The directors said Monarez's removal is the latest in a series of actions that could have a "wide-ranging impact" on "America's health security."

One of the co-authors, Dr. Richard Besser, president and CEO of the Robert Wood Johnson Foundation and acting director of the CDC during the administration of former President Barack Obama, said he and his colleagues are stunned at what they've seen.

"What we are seeing taking place in the Department of Health and Human Services, and at CDC in particular, is not businesses as usual," he told ABC News. "There are always changes, different policy priorities when administration changes. But what we're seeing under the leadership of Secretary Robert F. Kennedy [Jr.] is something different altogether."

"He has come into his role as Secretary of Health and Human Services with a strong agenda that is centered on dismantling our vaccine system in America and limiting people's access to these life-saving, health-preserving interventions," Besser added.

HHS did not immediately reply to ABC News' request for comment.

Secretary of Health and Human Services Robert F. Kennedy Jr. speaks during a cabinet meeting with President Donald Trump in the Cabinet Room of the White House in Washington, August 26, 2025.
Mandel Ngan/AFP via Getty Images

In the op-ed, the former directors point to several decisions made by Kennedy including the firing of thousands of federal health workers, touting unproven treatments as measles was spreading in the U.S., and canceling $500 million in federally funded mRNA vaccine research.

The directors also referenced Kennedy's removal of all 17 members of the CDC's vaccine advisory committee and replacing them with his own hand-selected members, many of whom have shared vaccine-skeptic views.

Besser said the ousting of Monarez, along with the resignation of at least four top leaders, compelled him and his colleagues to speak out.

He told ABC News that their departures leave the U.S. vulnerable to every day health challenges as well as public health threats.

"We can't predict when the next pandemic will be here, but we know there will be future pandemics," Besser said. "There will be other infectious threats. There will be other public health challenges, and with this Secretary performing in the way that he is, it puts us all at risk."

He said he and the co-authors "don't agree on everything, but we agree that our federal public health system is in major jeopardy. The CDC, which had been looked to as the world's leading public health institution, is on life support and needs our attention immediately."

The op-ed called on Congress to oversee HHS, which it has authority to do. It echoes a social media post from Sen. Bill Cassidy (R-Louisiana), who said the departure of CDC leaders require oversight from the Senate committee he chairs.

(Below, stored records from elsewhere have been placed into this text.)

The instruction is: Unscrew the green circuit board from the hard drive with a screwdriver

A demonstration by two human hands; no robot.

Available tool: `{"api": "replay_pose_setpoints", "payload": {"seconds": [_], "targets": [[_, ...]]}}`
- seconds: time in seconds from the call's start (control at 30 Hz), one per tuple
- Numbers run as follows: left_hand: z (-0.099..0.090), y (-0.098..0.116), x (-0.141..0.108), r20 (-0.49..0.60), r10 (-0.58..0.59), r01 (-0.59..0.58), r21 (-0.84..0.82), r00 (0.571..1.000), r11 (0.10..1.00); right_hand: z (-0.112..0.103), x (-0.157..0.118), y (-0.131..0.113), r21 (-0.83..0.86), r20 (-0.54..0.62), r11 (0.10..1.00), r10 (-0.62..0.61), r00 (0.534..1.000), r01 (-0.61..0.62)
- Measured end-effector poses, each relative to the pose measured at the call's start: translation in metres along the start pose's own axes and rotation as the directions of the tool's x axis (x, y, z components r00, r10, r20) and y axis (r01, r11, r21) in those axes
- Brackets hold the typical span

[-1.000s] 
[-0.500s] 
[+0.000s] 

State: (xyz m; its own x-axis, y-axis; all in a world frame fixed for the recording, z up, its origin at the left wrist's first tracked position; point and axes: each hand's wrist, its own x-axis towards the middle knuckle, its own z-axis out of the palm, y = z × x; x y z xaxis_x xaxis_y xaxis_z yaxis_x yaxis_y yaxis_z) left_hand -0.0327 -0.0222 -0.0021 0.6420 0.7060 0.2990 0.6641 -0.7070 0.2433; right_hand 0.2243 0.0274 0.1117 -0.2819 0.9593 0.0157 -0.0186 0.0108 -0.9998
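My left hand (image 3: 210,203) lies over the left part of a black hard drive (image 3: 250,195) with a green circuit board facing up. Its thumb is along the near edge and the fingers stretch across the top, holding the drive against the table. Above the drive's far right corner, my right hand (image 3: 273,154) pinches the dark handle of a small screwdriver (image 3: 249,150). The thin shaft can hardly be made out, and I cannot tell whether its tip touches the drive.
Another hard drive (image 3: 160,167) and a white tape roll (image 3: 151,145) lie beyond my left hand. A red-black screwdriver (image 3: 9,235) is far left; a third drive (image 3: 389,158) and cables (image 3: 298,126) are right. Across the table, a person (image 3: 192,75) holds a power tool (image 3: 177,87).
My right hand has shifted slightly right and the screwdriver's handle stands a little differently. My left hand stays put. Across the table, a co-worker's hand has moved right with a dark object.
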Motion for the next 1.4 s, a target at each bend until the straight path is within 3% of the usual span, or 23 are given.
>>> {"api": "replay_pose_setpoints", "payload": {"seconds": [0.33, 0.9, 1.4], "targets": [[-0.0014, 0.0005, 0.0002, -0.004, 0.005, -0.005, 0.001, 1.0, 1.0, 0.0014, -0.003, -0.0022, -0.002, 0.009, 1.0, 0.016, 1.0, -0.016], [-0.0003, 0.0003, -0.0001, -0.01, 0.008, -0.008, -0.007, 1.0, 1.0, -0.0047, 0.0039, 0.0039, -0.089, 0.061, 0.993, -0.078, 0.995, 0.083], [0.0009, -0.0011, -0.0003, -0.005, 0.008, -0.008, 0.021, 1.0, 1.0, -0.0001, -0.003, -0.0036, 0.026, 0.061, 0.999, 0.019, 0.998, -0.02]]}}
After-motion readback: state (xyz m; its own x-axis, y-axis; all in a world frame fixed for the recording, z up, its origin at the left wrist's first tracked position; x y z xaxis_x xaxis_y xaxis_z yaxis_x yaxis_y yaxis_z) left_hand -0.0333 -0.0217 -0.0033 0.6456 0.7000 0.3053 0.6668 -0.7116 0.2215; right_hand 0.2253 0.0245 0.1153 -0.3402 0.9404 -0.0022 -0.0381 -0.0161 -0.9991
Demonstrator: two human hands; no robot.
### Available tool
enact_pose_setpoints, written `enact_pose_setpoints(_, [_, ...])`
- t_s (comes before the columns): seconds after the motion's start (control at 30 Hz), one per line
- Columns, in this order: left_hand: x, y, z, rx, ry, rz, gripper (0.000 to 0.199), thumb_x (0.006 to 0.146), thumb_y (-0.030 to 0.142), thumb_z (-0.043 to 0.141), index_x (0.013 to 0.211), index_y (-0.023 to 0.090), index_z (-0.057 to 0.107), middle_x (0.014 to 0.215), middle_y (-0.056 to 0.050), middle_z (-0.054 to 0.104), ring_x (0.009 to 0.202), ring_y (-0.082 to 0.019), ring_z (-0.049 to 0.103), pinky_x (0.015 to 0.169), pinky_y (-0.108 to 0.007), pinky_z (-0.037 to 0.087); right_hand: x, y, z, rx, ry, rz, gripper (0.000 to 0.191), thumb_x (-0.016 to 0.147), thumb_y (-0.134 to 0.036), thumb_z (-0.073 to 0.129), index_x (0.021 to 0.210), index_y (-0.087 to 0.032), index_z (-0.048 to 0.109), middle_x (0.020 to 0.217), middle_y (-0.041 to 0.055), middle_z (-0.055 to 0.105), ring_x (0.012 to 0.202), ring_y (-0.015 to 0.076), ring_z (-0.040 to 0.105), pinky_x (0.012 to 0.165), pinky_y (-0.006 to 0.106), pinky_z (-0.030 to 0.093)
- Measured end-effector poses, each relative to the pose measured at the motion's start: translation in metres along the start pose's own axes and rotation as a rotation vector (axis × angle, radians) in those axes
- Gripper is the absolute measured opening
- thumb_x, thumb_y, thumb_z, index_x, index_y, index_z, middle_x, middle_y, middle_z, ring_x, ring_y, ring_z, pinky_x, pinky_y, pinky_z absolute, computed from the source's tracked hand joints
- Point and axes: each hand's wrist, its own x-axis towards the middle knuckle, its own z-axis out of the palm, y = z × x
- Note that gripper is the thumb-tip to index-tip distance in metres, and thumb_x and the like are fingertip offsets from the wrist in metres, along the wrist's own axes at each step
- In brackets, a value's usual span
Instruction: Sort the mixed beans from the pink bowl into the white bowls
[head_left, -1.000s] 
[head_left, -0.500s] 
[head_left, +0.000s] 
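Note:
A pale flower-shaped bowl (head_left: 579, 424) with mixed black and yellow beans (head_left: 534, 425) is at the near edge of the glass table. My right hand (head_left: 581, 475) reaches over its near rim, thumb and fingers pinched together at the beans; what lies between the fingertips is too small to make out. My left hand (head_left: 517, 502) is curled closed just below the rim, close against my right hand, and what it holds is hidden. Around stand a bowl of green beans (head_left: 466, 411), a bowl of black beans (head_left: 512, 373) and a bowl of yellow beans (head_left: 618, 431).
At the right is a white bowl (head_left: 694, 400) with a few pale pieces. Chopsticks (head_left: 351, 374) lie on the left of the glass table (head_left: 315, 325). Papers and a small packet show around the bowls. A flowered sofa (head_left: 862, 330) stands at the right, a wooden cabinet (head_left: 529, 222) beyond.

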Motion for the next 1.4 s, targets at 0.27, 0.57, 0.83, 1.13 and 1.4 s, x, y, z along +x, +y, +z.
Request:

The former directors also called on state and local governments to fill funding gaps left behind by some of Kennedy's actions.

"We represent individuals who served in every administration from Jimmy Carter through Donald Trump, Republicans and Democrats, and we were unified in our feeling that what we're seeing is extremely alarming and that Congress needs to step up and perform its oversight function," Besser told ABC News. "And so, we're hoping that our voices will add to some of the other voices that have been calling this out and that Congress will do its part."